Antes que eu pudesse responder o som dos passos de Cairo pararam, seu cheiro ainda estava forte o que significava que estava bem a minha frente.
—O que foi?
—Chegamos.
—Chegamos?
O tritão se arriscou a avançar um pouco.
—Não vejo nada.
Sem que ninguém esperasse um dos homens de Cairo se aproximou acendendo uma tocha, o brilho laranja machucava os olhos mas trazia um calor reconfortante em meio ao frio da floresta, no entanto, o que antes estava oculto pelas trevas se tornou visível. E nesse mundo, há certas coisas que é melhor não se ver.
A poucos metros de onde Lance estava inúmeros esqueletos formavam um arco, crânios das mais diferentes espécies se amontoavam criando uma passagem macabra ao desconhecido através de um túnel de árvores tortas e espinhentas. Os ventos que vinham do outra lado causavam arrepios.
—Certo!Definitivamente não entrarei aí! — Lance deu meu volta.
—Tenho que concordar com o homem azul — Caio observou a passagem, os olhos brilhando na penumbra — Não podemos avançar.

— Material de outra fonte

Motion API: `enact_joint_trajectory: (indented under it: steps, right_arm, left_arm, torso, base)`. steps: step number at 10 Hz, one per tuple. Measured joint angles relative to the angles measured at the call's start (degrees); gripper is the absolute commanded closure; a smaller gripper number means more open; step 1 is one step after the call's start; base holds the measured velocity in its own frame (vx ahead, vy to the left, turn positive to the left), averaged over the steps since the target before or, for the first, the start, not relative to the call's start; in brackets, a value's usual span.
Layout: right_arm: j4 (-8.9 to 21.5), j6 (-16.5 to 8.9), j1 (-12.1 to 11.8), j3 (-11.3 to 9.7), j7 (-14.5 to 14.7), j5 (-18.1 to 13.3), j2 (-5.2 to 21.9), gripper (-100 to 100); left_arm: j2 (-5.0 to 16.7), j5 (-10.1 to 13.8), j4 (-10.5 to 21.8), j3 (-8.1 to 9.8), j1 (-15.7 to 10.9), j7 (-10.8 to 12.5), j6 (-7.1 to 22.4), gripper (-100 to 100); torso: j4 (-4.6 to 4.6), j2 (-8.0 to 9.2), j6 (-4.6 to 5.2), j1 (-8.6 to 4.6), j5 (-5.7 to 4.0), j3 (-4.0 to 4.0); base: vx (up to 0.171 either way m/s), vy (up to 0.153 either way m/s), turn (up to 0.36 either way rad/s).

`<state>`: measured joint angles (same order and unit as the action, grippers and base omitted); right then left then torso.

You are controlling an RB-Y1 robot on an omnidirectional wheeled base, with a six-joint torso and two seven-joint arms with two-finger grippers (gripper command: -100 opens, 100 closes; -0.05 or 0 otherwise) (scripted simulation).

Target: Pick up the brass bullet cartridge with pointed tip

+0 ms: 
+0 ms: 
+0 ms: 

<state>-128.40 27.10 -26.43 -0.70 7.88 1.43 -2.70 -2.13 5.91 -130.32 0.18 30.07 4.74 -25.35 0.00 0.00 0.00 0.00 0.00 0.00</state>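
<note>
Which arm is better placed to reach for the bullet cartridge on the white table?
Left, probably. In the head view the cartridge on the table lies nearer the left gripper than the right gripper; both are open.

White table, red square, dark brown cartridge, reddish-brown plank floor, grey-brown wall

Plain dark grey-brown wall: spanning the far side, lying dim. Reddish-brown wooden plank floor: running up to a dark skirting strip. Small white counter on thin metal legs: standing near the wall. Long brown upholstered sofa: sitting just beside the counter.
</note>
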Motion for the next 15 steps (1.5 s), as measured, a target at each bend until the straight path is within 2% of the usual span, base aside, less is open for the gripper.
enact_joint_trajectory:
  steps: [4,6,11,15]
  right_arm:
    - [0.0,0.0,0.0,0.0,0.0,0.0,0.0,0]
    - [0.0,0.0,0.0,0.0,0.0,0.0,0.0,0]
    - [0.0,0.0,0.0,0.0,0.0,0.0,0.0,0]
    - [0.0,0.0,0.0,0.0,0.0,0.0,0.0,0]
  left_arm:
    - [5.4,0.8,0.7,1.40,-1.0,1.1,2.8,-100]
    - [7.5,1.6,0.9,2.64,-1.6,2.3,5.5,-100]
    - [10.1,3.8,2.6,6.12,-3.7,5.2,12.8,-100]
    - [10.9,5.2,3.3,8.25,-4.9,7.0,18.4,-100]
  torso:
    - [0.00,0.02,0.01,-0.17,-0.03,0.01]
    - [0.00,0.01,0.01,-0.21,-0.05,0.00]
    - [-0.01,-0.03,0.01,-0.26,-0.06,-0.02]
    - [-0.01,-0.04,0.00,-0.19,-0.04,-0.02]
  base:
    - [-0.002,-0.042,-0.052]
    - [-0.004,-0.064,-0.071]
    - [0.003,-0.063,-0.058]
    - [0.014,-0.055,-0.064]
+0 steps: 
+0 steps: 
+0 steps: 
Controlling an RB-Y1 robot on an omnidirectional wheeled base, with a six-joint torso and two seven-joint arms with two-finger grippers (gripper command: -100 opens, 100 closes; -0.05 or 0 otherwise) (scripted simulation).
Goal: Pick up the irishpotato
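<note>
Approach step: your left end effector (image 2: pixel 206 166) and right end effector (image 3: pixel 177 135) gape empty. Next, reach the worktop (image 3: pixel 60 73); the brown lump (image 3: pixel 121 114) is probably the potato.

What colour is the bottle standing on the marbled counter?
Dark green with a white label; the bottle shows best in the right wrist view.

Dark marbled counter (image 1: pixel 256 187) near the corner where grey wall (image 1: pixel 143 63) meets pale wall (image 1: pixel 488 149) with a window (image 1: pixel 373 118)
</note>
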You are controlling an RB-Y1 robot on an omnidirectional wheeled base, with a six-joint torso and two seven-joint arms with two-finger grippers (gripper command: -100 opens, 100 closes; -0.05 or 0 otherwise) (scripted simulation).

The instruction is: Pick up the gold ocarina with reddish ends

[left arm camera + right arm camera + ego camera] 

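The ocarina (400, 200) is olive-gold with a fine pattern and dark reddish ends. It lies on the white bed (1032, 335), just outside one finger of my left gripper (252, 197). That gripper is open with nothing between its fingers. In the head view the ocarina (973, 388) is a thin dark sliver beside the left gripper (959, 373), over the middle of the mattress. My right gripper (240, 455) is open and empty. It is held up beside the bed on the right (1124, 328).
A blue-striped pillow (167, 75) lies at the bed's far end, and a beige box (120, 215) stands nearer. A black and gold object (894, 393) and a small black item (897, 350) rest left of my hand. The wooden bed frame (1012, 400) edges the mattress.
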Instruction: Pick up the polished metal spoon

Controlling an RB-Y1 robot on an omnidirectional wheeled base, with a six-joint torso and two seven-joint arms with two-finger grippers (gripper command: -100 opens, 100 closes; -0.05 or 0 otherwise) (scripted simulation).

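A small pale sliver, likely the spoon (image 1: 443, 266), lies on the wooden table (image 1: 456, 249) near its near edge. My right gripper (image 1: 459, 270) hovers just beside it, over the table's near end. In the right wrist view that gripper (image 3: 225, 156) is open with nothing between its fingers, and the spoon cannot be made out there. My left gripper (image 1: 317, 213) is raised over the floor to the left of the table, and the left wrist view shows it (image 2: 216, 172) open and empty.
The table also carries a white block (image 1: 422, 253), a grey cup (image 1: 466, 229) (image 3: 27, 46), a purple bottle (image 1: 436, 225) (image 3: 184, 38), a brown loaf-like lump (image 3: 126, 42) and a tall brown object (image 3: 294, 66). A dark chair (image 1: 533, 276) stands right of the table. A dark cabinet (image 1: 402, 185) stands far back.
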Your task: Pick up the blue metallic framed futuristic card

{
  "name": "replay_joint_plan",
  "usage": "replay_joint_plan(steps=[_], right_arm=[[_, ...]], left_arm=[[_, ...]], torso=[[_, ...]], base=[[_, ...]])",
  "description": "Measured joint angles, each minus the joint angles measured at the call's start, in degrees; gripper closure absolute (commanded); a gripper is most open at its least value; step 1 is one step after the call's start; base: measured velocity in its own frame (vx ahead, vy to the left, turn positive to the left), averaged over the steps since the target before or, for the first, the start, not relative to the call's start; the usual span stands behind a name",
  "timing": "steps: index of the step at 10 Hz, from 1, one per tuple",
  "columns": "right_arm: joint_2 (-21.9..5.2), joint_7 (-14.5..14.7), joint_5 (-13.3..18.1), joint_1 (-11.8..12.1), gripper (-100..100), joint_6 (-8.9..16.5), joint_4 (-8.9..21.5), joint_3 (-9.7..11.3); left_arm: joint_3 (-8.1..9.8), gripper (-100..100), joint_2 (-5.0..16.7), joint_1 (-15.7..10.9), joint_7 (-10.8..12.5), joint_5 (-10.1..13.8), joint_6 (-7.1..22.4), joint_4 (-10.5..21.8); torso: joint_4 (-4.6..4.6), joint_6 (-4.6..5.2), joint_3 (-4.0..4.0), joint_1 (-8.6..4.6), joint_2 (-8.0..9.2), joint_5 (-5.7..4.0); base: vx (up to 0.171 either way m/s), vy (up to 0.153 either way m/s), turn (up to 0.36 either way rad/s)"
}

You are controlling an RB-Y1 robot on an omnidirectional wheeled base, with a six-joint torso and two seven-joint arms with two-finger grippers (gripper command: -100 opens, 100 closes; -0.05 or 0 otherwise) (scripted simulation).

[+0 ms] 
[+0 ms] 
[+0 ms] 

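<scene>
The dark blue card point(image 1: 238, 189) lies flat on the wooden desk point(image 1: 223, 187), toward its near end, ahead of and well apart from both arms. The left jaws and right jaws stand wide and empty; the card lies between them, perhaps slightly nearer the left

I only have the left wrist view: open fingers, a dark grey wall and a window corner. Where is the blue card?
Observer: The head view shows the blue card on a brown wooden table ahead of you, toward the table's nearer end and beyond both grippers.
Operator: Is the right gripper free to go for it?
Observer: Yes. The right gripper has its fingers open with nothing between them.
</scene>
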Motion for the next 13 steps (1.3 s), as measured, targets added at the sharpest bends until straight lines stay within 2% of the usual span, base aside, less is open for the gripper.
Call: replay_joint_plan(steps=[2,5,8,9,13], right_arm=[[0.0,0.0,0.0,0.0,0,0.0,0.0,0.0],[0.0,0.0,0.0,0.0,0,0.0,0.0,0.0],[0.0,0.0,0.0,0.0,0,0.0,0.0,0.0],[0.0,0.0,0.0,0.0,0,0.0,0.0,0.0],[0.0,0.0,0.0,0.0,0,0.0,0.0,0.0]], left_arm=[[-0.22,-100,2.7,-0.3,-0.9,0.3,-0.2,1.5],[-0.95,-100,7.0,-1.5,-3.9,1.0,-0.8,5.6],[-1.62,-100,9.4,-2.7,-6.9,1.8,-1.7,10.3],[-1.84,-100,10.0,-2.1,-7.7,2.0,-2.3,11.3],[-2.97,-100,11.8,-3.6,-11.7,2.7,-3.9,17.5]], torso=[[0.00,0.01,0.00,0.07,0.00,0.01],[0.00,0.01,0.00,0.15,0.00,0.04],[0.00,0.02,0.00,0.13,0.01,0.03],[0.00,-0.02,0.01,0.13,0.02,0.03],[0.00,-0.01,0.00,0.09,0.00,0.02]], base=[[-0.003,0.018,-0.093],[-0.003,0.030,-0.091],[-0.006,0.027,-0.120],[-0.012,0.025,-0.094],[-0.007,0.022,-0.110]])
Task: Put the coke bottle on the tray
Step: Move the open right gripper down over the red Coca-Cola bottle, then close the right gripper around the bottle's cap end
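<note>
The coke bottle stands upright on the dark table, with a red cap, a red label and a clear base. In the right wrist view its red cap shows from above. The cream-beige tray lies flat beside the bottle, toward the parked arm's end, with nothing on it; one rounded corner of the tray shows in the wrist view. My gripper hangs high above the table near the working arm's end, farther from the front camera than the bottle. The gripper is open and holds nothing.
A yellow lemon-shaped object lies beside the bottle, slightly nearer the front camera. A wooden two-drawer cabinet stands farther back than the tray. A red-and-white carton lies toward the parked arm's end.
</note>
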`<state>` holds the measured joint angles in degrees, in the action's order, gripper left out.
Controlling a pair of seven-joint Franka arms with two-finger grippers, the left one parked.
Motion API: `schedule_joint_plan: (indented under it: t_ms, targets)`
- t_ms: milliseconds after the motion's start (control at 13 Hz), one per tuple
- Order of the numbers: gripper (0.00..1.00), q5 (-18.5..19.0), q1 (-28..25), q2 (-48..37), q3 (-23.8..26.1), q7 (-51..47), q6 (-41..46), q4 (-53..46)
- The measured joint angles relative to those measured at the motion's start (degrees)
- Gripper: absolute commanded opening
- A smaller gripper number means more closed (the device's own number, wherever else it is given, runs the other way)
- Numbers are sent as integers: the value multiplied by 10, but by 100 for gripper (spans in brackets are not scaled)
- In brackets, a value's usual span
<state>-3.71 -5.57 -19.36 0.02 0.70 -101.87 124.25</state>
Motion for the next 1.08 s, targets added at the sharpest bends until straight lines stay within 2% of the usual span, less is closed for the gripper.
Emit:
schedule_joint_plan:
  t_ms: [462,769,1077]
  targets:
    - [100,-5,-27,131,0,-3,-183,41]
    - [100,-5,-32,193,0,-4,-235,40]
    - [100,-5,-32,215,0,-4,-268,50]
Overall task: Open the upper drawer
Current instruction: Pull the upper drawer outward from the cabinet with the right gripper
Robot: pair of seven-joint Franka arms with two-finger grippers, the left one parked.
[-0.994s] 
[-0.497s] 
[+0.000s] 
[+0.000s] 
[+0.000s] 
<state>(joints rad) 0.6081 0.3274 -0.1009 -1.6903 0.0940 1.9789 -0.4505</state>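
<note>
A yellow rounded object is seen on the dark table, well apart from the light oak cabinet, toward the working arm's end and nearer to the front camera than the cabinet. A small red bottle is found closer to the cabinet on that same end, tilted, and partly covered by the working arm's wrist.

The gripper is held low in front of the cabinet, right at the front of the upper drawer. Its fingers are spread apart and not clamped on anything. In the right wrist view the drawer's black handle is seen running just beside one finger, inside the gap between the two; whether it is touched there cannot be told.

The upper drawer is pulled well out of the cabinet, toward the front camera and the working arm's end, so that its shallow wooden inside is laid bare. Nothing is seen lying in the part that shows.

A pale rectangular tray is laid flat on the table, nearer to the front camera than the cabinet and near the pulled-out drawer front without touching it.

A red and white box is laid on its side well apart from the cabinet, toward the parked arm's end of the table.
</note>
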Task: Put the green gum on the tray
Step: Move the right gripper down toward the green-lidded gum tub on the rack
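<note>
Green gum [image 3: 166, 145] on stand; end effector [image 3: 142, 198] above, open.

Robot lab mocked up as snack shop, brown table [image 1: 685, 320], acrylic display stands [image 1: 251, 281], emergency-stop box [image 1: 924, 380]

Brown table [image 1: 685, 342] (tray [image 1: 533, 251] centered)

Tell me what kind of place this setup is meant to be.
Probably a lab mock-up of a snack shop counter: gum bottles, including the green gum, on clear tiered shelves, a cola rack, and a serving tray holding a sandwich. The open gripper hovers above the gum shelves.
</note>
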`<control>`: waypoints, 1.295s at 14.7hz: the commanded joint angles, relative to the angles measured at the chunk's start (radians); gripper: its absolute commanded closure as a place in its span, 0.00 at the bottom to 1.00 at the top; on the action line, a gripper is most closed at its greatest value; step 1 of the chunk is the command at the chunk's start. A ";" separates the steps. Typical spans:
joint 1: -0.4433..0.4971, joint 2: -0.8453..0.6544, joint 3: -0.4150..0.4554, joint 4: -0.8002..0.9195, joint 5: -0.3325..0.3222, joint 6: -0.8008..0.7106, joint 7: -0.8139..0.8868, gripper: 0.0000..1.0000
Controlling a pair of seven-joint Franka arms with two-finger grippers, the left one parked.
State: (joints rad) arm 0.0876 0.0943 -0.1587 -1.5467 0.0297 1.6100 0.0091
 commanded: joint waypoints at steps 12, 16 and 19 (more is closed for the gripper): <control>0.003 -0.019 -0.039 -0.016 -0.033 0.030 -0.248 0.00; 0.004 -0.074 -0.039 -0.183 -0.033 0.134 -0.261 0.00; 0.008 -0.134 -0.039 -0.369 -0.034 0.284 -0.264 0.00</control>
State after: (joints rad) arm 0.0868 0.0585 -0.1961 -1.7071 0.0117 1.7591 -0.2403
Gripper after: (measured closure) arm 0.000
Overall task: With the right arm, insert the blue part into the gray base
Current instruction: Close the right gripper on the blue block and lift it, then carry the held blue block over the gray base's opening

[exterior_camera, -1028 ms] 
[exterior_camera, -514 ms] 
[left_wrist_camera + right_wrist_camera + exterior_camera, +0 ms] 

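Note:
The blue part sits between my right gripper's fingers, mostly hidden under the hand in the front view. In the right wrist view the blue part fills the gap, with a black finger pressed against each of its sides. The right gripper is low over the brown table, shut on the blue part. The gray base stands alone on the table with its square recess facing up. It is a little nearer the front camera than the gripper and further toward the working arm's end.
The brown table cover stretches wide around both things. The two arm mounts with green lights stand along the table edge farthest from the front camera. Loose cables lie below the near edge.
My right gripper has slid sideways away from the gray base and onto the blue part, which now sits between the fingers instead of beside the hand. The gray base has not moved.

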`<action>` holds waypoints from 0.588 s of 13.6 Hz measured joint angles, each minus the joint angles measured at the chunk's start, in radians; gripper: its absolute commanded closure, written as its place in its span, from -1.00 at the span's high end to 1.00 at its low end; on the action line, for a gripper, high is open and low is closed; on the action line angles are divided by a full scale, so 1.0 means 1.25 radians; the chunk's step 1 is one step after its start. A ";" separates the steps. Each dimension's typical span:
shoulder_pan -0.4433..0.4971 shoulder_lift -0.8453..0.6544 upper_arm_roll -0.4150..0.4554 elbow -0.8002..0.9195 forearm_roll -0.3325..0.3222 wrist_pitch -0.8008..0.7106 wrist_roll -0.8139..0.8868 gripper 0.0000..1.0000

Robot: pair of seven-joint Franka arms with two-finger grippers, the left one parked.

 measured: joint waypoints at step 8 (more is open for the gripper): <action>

—Imaginei que diriam isso.
Mas eu tenho que prosseguir.
Respirando fundo uma última vez avancei em direção ao arco de ossos. O ar ali era pesado, o cheiro de podridão surgia de cada canto escuro assim como lamentos e gemidos, dor e prazer se misturavam em um sinfonia horrenda. A claridade laranja das tochas iam ficando para trás quando passos altos e apressados surgiram, já me preparava para o ataque quando um tênue brilho azul parou a poucos metros de mim com uma respiração ofegante.
—Pensei que não ia vir — minha voz era sugada pelo breu.
—E não ia — o medo do tritão era mais do que audível — Mas ele me fez mudar de idéia.
Das sombras um vulto passou pelo chão forrado de ossos e folhas fazendo ruídos, os olhos vermelhos brilhando na escuridão.
—Também vou mestre!
Dexter estava a poucos passos de Lance, uma figura minúscula mas decidida.
—Suba.
Sem esperar senti suas unhas cravarem em minhas roupas até chegar ao ombro, quando tive certeza de meu Gouli estar acomodado retomei minha caminhada até que uma mão fria me impedisse.
—Vai me deixar aqui sozinho?
—Você que veio até aqui com suas próprias pernas, continue andando com elas.
—Mas, mas, é tão escuro...
—Vai querer segurar minha mão? — falei esboçando a mais pura ironia.
—Ah que ótima idéia!Dois petiscos andando de mãozinhas dadas em direção a morte!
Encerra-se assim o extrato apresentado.